Let's suppose map is defined as:

> let map (aList) (aFunction) = ...something here...

(this is according to https://github.com/raganwald/allong.es/blob/master/README.md which seems to have the parameters reversed when compared to F#'s Seq.map, Lis.map, etc.)

And let's suppose applyLast is defined as:

> let applyLast (aFunction) (anArgument) = (fun (x) -> aFunction (x) (anArgument))

So makeMapper is:

> let makeMapper = applyLast (map)

Read the above as: makeMapper is a function just like applyLast, but the first argument (to applyLast) is already provided, being "map". The functionality of applyFirst is implicit when the remanining parameters are missing, so we only need applyLast.

So makeMapper is called as

> let mapperWithAGetter = makeMapper (aGetter)

This completes the call to applyLast, so now we have a (fun (x) -> map (x) (aGetter))
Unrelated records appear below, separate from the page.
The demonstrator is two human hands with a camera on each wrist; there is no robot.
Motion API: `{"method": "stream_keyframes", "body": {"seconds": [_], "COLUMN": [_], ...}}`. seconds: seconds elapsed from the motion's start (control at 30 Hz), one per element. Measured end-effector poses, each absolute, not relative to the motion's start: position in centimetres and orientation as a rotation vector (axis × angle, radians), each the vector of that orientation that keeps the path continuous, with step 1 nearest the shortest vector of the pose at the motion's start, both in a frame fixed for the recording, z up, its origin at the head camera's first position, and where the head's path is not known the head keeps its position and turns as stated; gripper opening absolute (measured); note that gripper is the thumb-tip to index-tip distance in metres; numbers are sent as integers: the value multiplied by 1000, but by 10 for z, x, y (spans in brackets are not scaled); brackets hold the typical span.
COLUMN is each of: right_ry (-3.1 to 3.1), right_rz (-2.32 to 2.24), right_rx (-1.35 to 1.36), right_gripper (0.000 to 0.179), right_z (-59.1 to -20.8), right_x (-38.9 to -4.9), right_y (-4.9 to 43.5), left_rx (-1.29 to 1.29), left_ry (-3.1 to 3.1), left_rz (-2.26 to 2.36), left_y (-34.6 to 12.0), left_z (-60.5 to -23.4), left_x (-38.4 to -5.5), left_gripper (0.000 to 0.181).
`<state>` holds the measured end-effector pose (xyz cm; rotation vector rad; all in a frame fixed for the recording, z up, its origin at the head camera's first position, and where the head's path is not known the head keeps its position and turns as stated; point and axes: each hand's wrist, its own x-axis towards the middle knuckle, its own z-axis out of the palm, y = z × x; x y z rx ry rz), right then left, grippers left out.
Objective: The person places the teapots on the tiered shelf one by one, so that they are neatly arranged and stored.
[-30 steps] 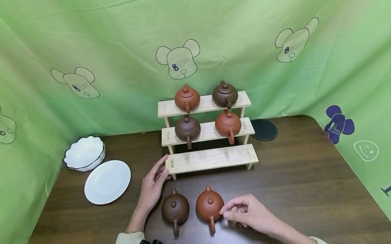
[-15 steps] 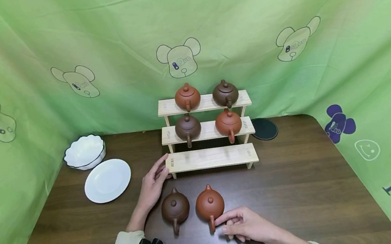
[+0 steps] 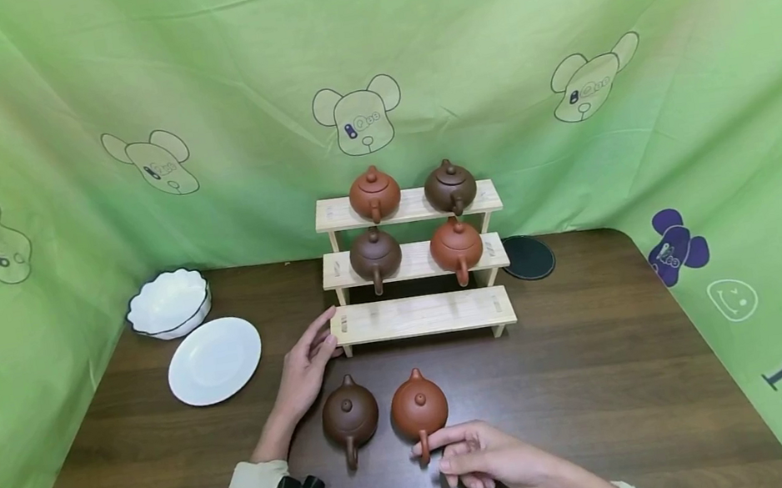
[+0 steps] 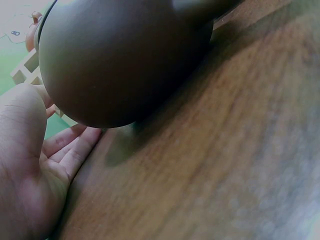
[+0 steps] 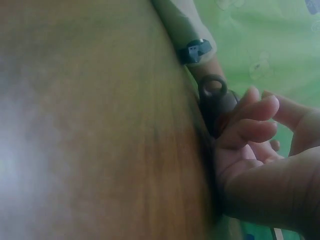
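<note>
My left hand (image 3: pixel 304 375) touches the left end of the wooden three-step display stand (image 3: pixel 423 315) with its fingers at the lowest step. In front of the stand, a dark brown teapot (image 3: pixel 351 414) and a reddish-orange teapot (image 3: pixel 419 406) sit side by side, handles towards me. My right hand (image 3: pixel 494 456) is at the orange teapot's handle; its index finger reaches through the loop, while the thumb stays just right of it. The dark teapot (image 4: pixel 120 60) looms large in the left wrist view, beside the left hand (image 4: pixel 30 160). Both teapots rest on the table.
An orange teapot (image 3: pixel 374 194) and a dark one (image 3: pixel 450 187) stand on the top step. The middle step bears another dark teapot (image 3: pixel 375 256) and orange teapot (image 3: pixel 456 245). A scalloped bowl (image 3: pixel 169 304) and white plate (image 3: pixel 215 360) lie left; a black round mat (image 3: pixel 529 257) lies right.
My right hand has moved from the orange teapot's right side down to its handle, and its index finger has passed into the loop. The left hand has stayed at the stand.
</note>
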<state>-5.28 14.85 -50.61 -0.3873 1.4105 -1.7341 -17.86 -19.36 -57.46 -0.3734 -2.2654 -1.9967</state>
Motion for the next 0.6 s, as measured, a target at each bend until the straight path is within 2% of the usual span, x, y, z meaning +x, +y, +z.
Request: {"method": "stream_keyframes", "body": {"seconds": [0.6], "right_ry": [1588], "right_rz": [-1733], "right_rx": [-350], "right_gripper": [36], "right_z": [-504], "right_x": [-60], "right_y": [155], "left_rx": [-373], "left_ry": [-2275], "left_rz": [-2021], "left_y": [-197], "left_z": [-583], "left_x": [-183], "left_gripper": [48]}}
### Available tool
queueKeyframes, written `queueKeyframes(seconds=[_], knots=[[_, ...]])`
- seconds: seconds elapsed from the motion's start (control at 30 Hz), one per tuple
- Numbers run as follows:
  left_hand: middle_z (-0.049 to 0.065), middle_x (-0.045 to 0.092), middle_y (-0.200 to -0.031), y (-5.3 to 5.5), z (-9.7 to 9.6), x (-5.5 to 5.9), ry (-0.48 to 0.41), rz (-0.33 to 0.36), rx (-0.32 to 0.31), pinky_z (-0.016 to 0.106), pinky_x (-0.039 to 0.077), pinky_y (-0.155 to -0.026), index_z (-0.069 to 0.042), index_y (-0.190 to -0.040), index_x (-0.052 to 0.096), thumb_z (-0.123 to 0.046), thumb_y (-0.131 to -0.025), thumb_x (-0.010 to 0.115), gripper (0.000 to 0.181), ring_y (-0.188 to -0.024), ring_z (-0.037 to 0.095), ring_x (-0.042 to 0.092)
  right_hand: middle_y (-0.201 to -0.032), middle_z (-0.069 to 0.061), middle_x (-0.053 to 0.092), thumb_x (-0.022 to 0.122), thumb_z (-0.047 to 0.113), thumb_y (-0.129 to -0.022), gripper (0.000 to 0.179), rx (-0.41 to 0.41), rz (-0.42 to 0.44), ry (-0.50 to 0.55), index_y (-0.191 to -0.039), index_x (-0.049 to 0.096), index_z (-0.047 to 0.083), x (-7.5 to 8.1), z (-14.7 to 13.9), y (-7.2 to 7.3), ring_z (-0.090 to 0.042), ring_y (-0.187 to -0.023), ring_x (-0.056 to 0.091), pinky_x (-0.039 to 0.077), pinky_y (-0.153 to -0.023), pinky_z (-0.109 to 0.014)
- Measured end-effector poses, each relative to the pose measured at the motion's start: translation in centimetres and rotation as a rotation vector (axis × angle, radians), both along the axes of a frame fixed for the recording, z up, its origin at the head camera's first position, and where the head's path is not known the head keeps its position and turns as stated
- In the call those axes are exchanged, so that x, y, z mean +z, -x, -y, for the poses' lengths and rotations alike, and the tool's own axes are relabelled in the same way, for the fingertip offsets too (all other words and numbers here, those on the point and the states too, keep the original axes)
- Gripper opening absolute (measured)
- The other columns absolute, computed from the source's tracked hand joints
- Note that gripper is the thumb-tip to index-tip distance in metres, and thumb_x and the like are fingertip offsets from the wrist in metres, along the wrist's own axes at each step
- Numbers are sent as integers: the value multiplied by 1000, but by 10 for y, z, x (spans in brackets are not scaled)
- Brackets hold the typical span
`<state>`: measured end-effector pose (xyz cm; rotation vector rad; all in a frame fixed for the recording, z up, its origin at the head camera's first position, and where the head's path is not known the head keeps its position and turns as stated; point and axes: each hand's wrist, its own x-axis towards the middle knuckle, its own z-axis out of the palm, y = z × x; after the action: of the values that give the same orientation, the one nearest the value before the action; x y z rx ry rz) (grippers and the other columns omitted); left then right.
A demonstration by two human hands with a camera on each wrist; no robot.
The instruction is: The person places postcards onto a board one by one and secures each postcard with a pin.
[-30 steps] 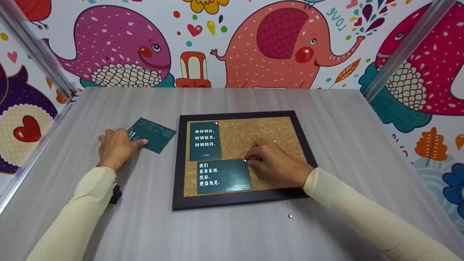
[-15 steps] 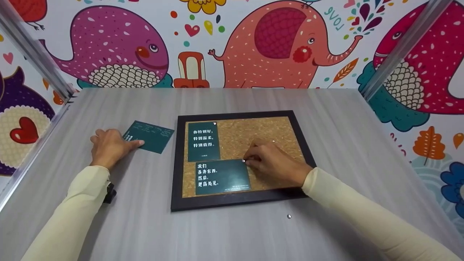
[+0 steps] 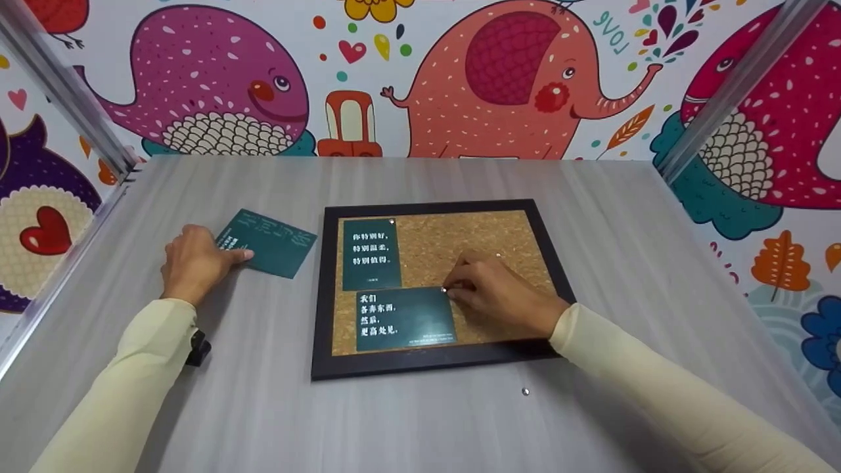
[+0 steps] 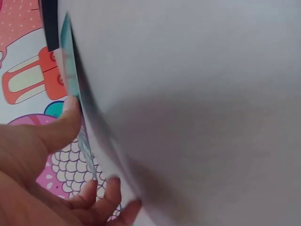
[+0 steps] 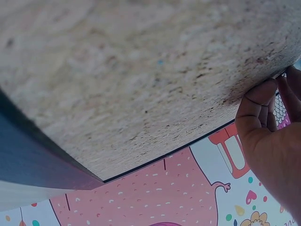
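Observation:
My left hand (image 3: pixel 198 264) holds a dark green card (image 3: pixel 274 244) at its left end, thumb on the printed face. In the left wrist view that card (image 4: pixel 70 61) appears nearly edge-on beside the tabletop. My right hand (image 3: pixel 496 289) pinches a small shiny push pin (image 3: pixel 444 290) at the top right corner of a wide green card (image 3: pixel 404 322). Both lie on a cork board (image 3: pixel 453 243) in a black frame. Above the wide card, an upright green card (image 3: pixel 371 256) bears a pin (image 3: pixel 391 221) near its top right corner. The right wrist view shows the fingertips (image 5: pixel 263 92) against the cork.
A loose pin (image 3: pixel 525 391) lies on the grey table (image 3: pixel 420 427) in front of the frame (image 3: pixel 407 363). Another pin (image 3: pixel 498 255) sits on the cork just behind the right hand. A wall (image 3: pixel 358 39) printed with cartoon animals stands behind the table.
My left hand has shifted a little to the left along the green card, and the card's tilt has changed slightly. The right hand stays at the wide card's corner.

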<state>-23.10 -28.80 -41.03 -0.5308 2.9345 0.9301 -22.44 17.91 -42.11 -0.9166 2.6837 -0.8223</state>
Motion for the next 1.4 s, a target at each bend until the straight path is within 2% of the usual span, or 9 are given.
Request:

Now we only need to bind x. The result is called like this

> mapperWithAGetter (aList)

IMO, all of this could've been written as:

> let makeMapper (aGetter) = fun (aList) -> map (aList) (aGetter)

Or:

> let makeMapper (aGetter) (aList) = map (aList) (aGetter)

Read both as: makeMapper takes aGetter and returns a function which takes aList

Notice that everything would be much easiear if map took aFunction as its first parameter:

> let map (aFunction) (aList) = ...

> let makeMapper = map // duh

Remember that partial application is implicit!

It would also be easier if applyLast had better syntax, using _ for the missing parameter (the first), as in this Scala-like snippet:

> def makeMapper(aGetter: Any => Any): List[Any] => List[Any] = { _.map(aGetter) }

(I guess Haskell has some nice syntax for this too, but I don't think F# has anything like this)

All of this was not easy to get right, I hope I didn't make any mistake regarding the position and number of parameters.


Your example is great, but it would be even more convincing if it used list comprehension syntax such as

totals = [order.total for order in orders]

(like some other poster in this thread did)

Then you don't even need to know what "map" means, you only need to know "for" (well, maybe you would need an insight that "order" is defined after its use, but I digress)


Can I upvote you twice?

More than once I have found about a new technique in language A and thought: "Wow, this is clever". Then sometime later I learnt language B where that technique is not only common place, but has some nice syntax sugar and is used throughout the whole standard library. And that makes a huge difference in the perceived cleverness of the code.


I went in the other direction and it was enlightening too. I learned how useful hash tables can be, and that a word count algorithm need not be a complicated assignment full of segmentation faults. :-)

I also learned how data structure libraries can be separated from user code (when learning C in class we usually created ad-hoc data structures heavily coupled with the calling code).


I remember some years ago when I was glad Java 5 had got some really practical new features. I didn't program in Java back then, but I wanted the language to evolve (maybe I was going to need it in the future).

Now I do program in Java 5/6 and it would be really sad if the language was still stuck in the 1.4 days.